:: Records shown

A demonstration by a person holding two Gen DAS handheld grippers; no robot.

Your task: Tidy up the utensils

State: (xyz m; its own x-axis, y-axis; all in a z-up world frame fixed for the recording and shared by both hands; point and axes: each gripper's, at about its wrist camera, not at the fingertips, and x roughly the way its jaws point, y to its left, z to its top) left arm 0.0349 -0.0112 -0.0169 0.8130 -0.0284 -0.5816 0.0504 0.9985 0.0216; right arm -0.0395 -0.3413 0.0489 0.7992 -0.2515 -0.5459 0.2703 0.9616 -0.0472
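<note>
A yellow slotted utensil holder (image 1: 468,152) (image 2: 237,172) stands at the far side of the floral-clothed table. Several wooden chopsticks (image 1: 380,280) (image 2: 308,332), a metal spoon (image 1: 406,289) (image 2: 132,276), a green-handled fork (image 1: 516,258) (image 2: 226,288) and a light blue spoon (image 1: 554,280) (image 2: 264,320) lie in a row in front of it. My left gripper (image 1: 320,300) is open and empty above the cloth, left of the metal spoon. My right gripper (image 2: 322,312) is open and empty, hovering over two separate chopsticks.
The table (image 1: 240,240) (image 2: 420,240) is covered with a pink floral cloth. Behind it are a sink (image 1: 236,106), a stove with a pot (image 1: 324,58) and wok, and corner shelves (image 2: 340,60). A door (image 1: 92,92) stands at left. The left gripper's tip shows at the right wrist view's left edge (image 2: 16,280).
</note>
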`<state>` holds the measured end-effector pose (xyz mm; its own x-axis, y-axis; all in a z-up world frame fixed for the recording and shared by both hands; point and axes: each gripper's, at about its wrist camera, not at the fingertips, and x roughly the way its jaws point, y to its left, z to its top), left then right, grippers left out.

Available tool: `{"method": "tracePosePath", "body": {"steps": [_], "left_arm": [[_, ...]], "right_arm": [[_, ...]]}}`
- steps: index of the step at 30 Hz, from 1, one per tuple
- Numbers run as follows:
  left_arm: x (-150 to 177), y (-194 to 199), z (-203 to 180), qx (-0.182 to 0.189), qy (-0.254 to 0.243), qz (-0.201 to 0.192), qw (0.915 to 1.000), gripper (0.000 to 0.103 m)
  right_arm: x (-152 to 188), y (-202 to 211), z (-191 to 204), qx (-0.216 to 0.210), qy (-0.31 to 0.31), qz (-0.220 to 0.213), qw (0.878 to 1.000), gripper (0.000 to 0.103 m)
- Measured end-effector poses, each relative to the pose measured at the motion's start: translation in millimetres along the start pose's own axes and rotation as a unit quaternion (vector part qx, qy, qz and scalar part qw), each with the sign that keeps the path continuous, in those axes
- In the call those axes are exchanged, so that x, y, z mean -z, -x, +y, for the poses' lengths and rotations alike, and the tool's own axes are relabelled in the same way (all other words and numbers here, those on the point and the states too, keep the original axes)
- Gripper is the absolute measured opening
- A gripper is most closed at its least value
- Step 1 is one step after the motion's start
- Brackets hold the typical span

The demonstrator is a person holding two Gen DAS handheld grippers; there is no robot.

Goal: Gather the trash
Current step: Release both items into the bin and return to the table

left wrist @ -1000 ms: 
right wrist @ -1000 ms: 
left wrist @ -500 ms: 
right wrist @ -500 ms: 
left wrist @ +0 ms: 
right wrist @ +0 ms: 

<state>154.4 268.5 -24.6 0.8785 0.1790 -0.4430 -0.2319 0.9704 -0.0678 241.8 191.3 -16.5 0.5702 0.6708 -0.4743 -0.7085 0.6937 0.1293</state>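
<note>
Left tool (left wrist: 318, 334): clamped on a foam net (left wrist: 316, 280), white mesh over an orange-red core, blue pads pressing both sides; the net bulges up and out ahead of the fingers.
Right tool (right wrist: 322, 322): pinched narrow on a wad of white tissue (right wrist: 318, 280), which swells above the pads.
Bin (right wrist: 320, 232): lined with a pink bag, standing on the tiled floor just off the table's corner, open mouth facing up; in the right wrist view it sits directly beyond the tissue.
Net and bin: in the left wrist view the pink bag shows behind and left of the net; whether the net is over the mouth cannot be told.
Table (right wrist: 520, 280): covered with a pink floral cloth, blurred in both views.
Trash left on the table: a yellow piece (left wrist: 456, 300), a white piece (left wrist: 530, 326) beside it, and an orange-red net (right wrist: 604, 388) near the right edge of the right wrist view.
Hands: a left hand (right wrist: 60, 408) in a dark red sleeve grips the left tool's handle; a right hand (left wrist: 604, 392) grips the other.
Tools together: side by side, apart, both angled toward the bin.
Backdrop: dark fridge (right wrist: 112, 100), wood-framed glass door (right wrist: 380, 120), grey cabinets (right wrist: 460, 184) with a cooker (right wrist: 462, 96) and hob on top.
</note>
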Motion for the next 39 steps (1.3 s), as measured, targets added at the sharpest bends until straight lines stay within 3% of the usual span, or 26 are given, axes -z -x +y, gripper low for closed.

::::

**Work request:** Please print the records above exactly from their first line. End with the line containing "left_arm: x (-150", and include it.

**Response:**
A demonstration by a person holding two Gen DAS handheld grippers; no robot.

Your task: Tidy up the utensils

State: (xyz m; its own x-axis, y-axis; all in a z-up world frame fixed for the recording and shared by both hands; point and axes: each gripper's, at about its wrist camera, not at the fingertips, and x roughly the way its jaws point, y to its left, z to its top) left arm 0.0349 -0.0112 -0.0169 0.8130 -0.0284 -0.5816 0.0504 0.9985 0.0216; right arm -0.0395 -0.3413 0.0489 0.7992 -0.2515 -0.5459 0.2703 0.9616 -0.0472
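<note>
A yellow slotted utensil holder (image 1: 468,152) (image 2: 237,172) stands at the far side of the floral-clothed table. Several wooden chopsticks (image 1: 380,280) (image 2: 308,332), a metal spoon (image 1: 406,289) (image 2: 132,276), a green-handled fork (image 1: 516,258) (image 2: 226,288) and a light blue spoon (image 1: 554,280) (image 2: 264,320) lie in a row in front of it. My left gripper (image 1: 320,300) is open and empty above the cloth, left of the metal spoon. My right gripper (image 2: 322,312) is open and empty, hovering over two separate chopsticks.
The table (image 1: 240,240) (image 2: 420,240) is covered with a pink floral cloth. Behind it are a sink (image 1: 236,106), a stove with a pot (image 1: 324,58) and wok, and corner shelves (image 2: 340,60). A door (image 1: 92,92) stands at left. The left gripper's tip shows at the right wrist view's left edge (image 2: 16,280).
</note>
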`<state>` holds the measured end-effector pose (xyz mm; its own x-axis, y-axis; all in a z-up world frame fixed for the recording and shared by both hands; point and axes: each gripper's, at about its wrist camera, not at the fingertips, and x roughly the way its jaws point, y to its left, z to its top), left then right, grippers left out.

Available tool: `{"method": "tracePosePath", "body": {"steps": [_], "left_arm": [[_, ...]], "right_arm": [[_, ...]]}}`
- steps: index of the step at 30 Hz, from 1, one per tuple
- Numbers run as follows:
  left_arm: x (-150 to 177), y (-194 to 199), z (-203 to 180), qx (-0.182 to 0.189), qy (-0.254 to 0.243), qz (-0.201 to 0.192), qw (0.915 to 1.000), gripper (0.000 to 0.103 m)

That completes the output.